What is RFID?

 

A basic RFID system consists of three components:

  An antenna or coil

  A transceiver (with decoder)

  A transponder (commonly called an RF tag) containing unique information.

SAMPLE TRANSPONDER

The antenna emits radio signals to activate the tag and read and write data to it. Antennas are the conduits between the tag and the transceiver, which controls the system’s data acquisition and communication. Antennas can be built into a door frame to receive tag data from persons or things passing through the door, or mounted on an interstate toll booth to monitor traffic passing by on a freeway. When an RFID tag passes through the electromagnetic zone produced by an antenna, it detects the reader’s activation signal. The reader decodes the data encoded in the tag and the data is passed to the host computer for processing.

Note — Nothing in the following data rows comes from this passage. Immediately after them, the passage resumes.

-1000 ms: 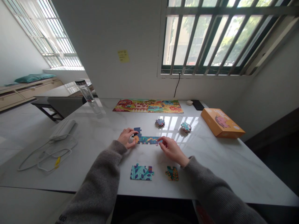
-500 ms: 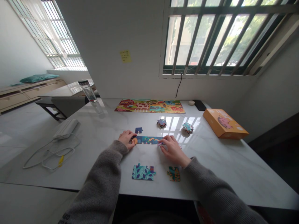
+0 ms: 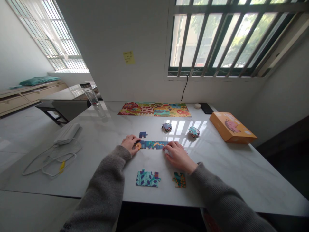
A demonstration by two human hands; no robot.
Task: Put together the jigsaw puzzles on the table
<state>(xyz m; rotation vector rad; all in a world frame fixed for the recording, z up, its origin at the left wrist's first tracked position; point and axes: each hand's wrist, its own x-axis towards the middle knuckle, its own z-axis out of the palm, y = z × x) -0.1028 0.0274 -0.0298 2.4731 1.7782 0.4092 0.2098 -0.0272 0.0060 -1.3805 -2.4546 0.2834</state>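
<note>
A: What's just changed?

B: Navy piece (image 3: 143, 134) now lies free on the desk (image 3: 108, 135), a gap between it and the puzzle strip (image 3: 154, 145). A second ago it sat up against the strip's left end. My reading: no join there, and the work is on the strip alone.

A: Where's the strip?

B: Mid-desk, running sideways between the hands, on the wearer's side of the navy piece.

A: Left hand?

B: Left hand (image 3: 129, 144) is at the left end, thumb on the near side, forefinger on the far side, by an orange shape. Pinching or just steadying, cannot tell.

A: Right?

B: Right hand (image 3: 179, 157) has its fingers bent, tips down on the right end; the grip is hidden, so cannot tell. (Pinkish scrap beyond the knuckles, too small to name.)

A: Other differences?

B: Right fingers look closer together than a second ago. Unmoved: teal block (image 3: 147, 179) and green-orange piece (image 3: 179, 179) nearer the wearer, left stack (image 3: 166, 127) and right stack (image 3: 194, 131) beyond.
</note>
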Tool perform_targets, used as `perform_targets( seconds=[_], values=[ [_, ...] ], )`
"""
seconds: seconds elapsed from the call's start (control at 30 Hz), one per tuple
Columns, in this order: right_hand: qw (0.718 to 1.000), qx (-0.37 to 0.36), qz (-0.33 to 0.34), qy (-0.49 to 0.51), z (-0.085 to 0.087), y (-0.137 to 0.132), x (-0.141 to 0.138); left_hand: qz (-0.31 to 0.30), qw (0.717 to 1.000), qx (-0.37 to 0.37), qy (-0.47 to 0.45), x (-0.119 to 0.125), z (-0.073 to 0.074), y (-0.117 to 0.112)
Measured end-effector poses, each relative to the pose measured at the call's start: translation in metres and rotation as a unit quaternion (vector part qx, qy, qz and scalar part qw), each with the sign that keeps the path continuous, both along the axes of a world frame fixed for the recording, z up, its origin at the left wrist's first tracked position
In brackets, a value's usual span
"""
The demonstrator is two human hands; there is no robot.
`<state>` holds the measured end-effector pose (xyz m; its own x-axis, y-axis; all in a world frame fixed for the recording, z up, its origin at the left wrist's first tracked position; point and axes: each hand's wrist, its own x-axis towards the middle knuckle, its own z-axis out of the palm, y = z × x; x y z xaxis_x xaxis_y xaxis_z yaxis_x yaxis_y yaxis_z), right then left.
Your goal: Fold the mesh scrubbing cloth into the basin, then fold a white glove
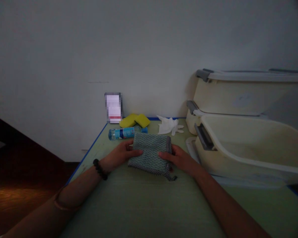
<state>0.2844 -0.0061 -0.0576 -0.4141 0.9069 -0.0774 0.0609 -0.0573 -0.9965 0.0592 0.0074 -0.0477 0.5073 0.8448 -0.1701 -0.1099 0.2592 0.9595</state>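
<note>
Between my two hands is a grey-green woven cloth [150, 150], folded into a rough square, with a black-and-white checked edge and a small hanging loop at its lower right corner. My left hand [124, 152] grips its left side, thumb on top and fingers partly hidden behind. On the right side my right hand [176, 157] holds it the same way, its thumb pressed on the cloth. Just behind the cloth lies a clear bottle [125, 133] with a blue label and blue cap, on its side.
Yellow sponge-like pieces [132, 120] and a white glove [170, 125] lie at the back of the green table [144, 205]. A blurred-out phone-like screen [113, 108] leans on the wall. At right, an open cream bin [238, 158] stands before stacked lidded boxes [228, 96].
</note>
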Motion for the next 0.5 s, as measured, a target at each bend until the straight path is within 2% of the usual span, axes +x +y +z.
perform_targets(
  seconds=[0.1,0.37,0.5],
  values=[
    [0.998,-0.035,0.042,0.026,0.0007,-0.0009,0.0024,0.019,0.999,-0.022,-0.027,0.0010,-0.0012,0.0011],
    [0.999,-0.017,-0.003,0.043,-0.0076,0.0021,-0.0006,0.064,0.998,-0.028,0.001,0.0027,0.0039,-0.0017],
    [0.999,-0.006,-0.025,0.047,-0.0068,0.0007,-0.0016,0.038,0.999,-0.026,-0.027,0.0022,0.0041,-0.0026]
  ],
)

RFID tags come in a wide variety of shapes and sizes. Animal tracking tags, inserted beneath the skin, can be as small as a pencil lead in diameter and one-half inch in length. Tags can be screw-shaped to identify trees or wooden items, or credit-card shaped for use in access applications. The anti-theft hard plastic tags attached to merchandise in stores are RFID tags. In addition, heavy-duty 5- by 4- by 2-inch rectangular transponders used to track intermodal containers or heavy machinery, trucks, and railroad cars for maintenance and tracking applications are RFID tags.